Among the lines below, return each one that contains the word "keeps".
*** Provided data ***
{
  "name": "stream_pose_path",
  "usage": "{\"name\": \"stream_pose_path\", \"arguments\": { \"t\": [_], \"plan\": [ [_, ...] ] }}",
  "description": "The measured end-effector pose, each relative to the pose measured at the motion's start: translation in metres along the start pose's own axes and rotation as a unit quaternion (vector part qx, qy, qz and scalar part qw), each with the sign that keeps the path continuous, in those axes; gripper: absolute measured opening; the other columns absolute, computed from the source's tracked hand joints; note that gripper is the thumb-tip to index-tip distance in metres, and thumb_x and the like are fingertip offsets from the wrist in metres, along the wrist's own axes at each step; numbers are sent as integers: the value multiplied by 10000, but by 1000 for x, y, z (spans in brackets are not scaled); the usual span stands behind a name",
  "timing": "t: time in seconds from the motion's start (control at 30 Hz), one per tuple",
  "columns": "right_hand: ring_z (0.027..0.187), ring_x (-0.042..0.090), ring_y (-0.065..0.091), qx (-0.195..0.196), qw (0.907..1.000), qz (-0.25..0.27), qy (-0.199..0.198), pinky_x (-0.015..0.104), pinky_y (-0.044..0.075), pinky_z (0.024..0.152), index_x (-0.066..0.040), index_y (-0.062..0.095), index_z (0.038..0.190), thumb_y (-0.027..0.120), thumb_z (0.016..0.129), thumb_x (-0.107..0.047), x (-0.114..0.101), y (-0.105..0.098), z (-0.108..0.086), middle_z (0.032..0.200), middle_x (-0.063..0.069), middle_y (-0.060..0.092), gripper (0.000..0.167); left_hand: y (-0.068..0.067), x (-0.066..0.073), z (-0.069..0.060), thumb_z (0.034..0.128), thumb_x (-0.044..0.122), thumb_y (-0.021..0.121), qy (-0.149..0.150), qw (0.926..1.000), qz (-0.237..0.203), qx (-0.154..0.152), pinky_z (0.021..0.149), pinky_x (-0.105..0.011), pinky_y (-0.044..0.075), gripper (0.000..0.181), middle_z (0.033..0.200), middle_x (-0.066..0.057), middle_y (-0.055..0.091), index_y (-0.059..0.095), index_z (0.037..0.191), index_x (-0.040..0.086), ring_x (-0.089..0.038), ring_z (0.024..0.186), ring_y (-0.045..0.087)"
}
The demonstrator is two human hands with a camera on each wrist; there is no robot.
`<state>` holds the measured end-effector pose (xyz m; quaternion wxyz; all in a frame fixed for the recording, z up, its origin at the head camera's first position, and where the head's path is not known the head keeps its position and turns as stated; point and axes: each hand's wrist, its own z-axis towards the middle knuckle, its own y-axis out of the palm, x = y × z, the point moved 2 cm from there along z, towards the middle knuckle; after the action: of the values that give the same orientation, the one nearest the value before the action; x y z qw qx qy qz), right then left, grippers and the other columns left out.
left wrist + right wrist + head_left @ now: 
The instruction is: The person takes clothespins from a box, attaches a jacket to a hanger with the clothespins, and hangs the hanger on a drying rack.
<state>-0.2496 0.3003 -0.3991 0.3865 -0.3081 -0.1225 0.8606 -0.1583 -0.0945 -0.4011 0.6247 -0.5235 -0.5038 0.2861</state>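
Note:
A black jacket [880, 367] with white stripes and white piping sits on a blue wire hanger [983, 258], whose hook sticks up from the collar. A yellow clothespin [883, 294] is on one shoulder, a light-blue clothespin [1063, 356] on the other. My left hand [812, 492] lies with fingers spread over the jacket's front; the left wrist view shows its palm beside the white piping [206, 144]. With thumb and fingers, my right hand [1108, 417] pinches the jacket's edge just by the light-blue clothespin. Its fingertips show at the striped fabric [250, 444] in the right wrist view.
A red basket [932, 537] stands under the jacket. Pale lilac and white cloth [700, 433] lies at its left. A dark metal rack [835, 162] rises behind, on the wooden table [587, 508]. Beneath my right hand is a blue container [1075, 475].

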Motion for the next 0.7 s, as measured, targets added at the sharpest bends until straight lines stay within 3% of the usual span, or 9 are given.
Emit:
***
__Solution to this exercise__.
  "description": "The measured end-effector pose, each relative to the pose measured at the motion's start: translation in metres along the start pose's own axes and rotation as a unit quaternion (vector part qx, qy, qz and scalar part qw), each with the sign that keeps the path continuous, in those axes; gripper: absolute measured opening; the other columns absolute, computed from the source's tracked hand joints; note that gripper is the thumb-tip to index-tip distance in metres, and thumb_x and the like are fingertip offsets from the wrist in metres, along the wrist's own axes at each step; numbers are sent as integers: the value multiplied by 10000, but by 1000 for x, y, z (spans in brackets are not scaled); the usual span stands behind a name",
`<state>` holds the measured end-effector pose (xyz m; quaternion wxyz; all in a frame fixed for the recording, z up, its origin at the head camera's first position, and where the head's path is not known the head keeps its position and turns as stated; point and axes: each hand's wrist, its own z-axis towards the middle knuckle, its own y-axis out of the palm, x = y × z, the point moved 2 cm from there along z, towards the middle knuckle; after the action: of the values that give the same orientation, the one nearest the value before the action; x y z qw qx qy qz), right then left, grippers and the other columns left out.

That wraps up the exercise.